EXERCISE DIRECTIONS: Start at the first line below and write out everything verbatim except the pictures.
*** RAW DATA ***
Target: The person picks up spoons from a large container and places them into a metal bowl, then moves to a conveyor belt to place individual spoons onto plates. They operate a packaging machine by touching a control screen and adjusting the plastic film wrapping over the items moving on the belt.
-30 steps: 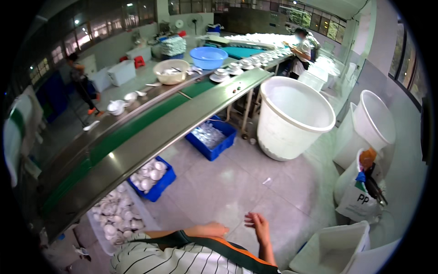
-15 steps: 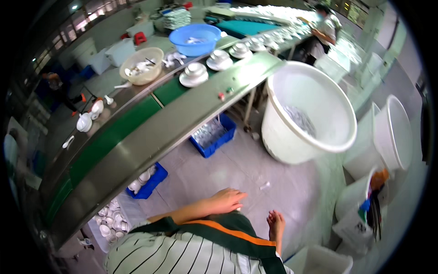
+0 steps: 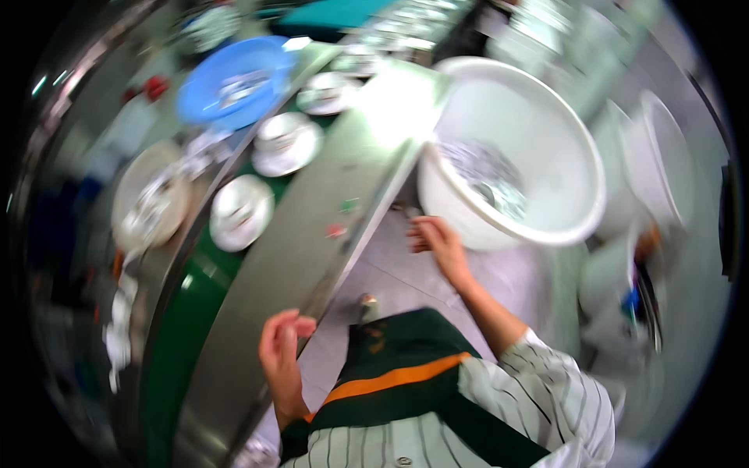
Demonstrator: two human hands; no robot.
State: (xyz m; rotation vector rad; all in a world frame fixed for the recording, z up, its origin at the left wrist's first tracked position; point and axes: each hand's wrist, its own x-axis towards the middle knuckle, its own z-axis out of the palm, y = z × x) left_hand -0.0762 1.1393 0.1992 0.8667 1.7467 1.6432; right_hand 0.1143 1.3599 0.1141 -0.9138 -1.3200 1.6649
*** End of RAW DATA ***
PROBLEM SOLUTION:
Target: The person picks up spoons from a large container and places them into a metal bowl, then moves to a conveyor belt to place individual spoons onto plates. They operate a packaging machine by touching a control screen and adjusting the plastic film wrapping over the items moving on the belt.
-30 steps: 
-15 steps: 
+0 steps: 
Demonstrator: two human hands; no robot.
State: (xyz m; rotation vector rad; all in a world frame fixed for the recording, z up, its origin at the left wrist's first tracked position; point and axes: each hand's wrist, its own x-axis towards the middle knuckle, its own z-axis out of the palm, y = z × x) left_hand -0.0762 1.1393 0.1992 0.8667 1.7467 1.6432; right_hand 0.1143 1.3599 0.1141 -0.9138 -1.3200 1.6649

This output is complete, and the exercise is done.